Perinatal toxicity test to evaluate the effects of drugs on the growth and development of fetuses after birth, to detect the adverse effects of drug administration on pregnant/lactating females, and the development of embryos and offspring from embryo implantation to pup weaning. These tests are typically conducted in juvenile animals, and they assess the impact of the drug on growth, behavior, and organ function after birth. The results of these tests are used to inform the dosing and safety recommendations for infants and young children taking the drug. At least one animal is used in the selection of experimental animals, and rats recommend.
In addition to the traditional animal testing methods, new in vitro developmental toxicity testing methods are being developed. These in vitro models utilize human stem cells and tissue cultures to evaluate the potential toxicity of drugs on fetal development.
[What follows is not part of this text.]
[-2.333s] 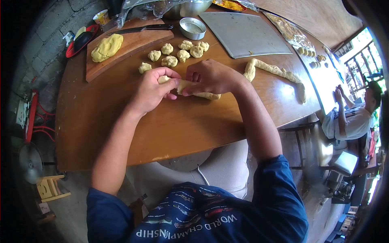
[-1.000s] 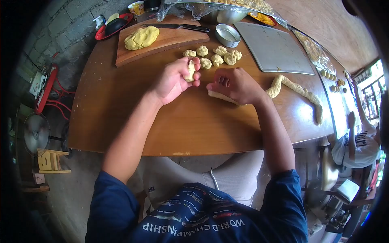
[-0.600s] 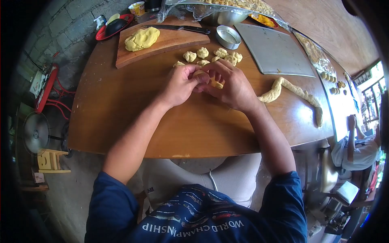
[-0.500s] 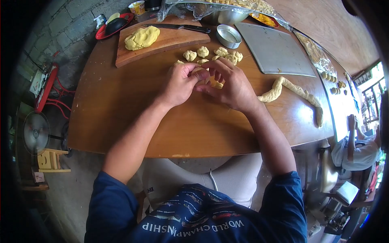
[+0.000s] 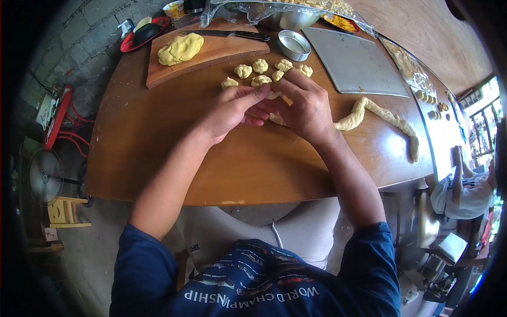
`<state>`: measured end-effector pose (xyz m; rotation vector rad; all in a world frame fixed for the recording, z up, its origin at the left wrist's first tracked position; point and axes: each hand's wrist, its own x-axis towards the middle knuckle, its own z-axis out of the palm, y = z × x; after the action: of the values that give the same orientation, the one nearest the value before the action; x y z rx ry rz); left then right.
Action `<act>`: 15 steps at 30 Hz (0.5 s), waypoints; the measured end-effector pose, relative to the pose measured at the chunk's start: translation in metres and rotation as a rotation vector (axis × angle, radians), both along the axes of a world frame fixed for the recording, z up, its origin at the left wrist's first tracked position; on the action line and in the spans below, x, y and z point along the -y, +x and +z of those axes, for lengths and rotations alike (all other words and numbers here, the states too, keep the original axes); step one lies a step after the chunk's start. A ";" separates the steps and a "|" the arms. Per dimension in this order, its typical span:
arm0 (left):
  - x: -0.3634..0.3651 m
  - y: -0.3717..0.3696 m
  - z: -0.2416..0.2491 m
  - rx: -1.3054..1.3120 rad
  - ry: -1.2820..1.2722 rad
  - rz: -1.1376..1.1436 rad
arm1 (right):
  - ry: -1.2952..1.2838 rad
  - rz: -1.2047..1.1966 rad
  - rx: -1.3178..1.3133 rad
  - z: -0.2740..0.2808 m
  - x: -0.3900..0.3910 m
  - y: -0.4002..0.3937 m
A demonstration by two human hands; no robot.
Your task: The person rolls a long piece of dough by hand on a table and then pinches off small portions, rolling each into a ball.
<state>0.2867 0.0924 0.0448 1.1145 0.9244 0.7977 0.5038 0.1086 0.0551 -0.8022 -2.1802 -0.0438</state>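
My left hand (image 5: pixel 232 112) and my right hand (image 5: pixel 306 108) meet over the middle of the table. A small piece of pale dough (image 5: pixel 273 95) shows between their fingertips, mostly hidden by the fingers. My left thumb presses towards it, with the other fingers curled beneath. The right fingers bend down over its far side. Just beyond the hands lie several small dough lumps (image 5: pixel 243 71). Another bit of dough (image 5: pixel 277 119) lies on the table, partly behind my right hand. Right of that hand stretches a long, bent dough rope (image 5: pixel 369 108).
A yellow dough mass (image 5: pixel 180 49) and a knife (image 5: pixel 227 34) lie on a wooden board (image 5: pixel 211 55). Beyond the lumps stand a round tin (image 5: pixel 294 45) and a flat metal tray (image 5: pixel 356 63). Another person (image 5: pixel 465 193) sits at the far right.
My hands have drawn slightly apart and the left has opened its curl somewhat, exposing a bit of dough between the fingertips. The whole view has shifted slightly.
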 end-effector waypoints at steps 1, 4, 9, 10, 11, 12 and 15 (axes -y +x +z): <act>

Reproductive toxicity research of innovative drugs adopts the conventional three-stage test design. The current reproductive toxicity test research of drugs divides into the above three-stage. When adopting the segmented test design, pay attention to the animal's adulthood from conception to pregnancy. The pups are administered at all stages of sexual maturity. The observation should continue for a complete life cycle (from the beginning of one generation to the next). In actual operation, a single (entire course) test design and a two-stage test design can be used for rodents according to the test substance's indications and characteristics.
In the study of reproductive drug toxicity, other test schemes can also be considered comprehensively according to the characteristics of the test substance, intended indications, and clinical medication.
Overall, reproductive and developmental toxicity studies help to identify potential risks to the developing fetus before and after birth, help to ensure the safety of drugs during pregnancy, and protect the health of both the mother and the developing fetus, as well as infants and young children who may be exposed to the drug after birth. So it is an essential part of drug development.